*Exercise goal*. When you reach the line with "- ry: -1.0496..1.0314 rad" in the listing below, transcribe it and each line after it up to and including the line with "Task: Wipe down", exactly and with nothing else.

******

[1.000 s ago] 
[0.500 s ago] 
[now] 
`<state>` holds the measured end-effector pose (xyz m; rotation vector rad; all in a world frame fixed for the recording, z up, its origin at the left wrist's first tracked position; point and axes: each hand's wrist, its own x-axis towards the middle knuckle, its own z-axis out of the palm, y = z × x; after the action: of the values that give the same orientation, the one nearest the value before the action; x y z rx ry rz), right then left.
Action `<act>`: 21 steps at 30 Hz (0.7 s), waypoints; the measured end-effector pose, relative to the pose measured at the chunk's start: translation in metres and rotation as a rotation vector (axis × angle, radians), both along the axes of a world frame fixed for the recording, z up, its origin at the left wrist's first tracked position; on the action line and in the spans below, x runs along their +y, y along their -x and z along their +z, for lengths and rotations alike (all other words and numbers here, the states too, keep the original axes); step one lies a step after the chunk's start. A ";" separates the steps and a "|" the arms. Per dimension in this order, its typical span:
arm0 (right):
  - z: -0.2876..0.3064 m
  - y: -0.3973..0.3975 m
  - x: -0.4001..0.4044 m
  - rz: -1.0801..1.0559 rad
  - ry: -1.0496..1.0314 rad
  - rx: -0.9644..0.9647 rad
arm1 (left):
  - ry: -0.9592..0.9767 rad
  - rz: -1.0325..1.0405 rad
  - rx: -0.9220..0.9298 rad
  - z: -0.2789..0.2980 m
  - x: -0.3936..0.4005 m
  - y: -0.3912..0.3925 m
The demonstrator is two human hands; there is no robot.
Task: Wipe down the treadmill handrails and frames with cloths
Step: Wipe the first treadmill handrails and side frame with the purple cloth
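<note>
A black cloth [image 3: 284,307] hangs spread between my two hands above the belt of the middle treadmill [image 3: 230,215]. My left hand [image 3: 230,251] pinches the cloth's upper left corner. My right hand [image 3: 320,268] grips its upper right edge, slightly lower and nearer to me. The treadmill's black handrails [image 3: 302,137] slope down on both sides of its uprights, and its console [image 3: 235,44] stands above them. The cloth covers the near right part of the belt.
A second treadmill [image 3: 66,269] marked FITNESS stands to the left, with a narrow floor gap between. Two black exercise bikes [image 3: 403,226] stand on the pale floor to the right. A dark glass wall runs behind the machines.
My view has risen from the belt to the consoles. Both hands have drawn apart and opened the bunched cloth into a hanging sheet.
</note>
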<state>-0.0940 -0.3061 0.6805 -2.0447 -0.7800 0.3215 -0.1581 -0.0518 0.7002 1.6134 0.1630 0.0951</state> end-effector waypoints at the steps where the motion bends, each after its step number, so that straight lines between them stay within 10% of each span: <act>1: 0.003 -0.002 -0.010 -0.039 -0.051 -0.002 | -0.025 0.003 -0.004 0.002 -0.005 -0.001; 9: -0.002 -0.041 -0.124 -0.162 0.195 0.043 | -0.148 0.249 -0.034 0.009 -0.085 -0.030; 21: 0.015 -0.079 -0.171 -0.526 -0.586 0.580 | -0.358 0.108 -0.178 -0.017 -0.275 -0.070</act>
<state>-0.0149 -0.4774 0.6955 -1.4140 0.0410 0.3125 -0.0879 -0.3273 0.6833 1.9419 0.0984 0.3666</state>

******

*Written answer*.
  - ry: -1.0496..1.0314 rad
  - rx: -0.9644..0.9647 rad
arm1 (left):
  - ry: -0.9592..0.9767 rad
  - rz: -1.0325..1.0405 rad
  - rx: -0.9220..0.9298 rad
  - z: -0.2789..0.2980 m
  - x: -0.3936..0.4005 m
  - y: -0.3912..0.3925 m
The demonstrator is two human hands; there is no robot.
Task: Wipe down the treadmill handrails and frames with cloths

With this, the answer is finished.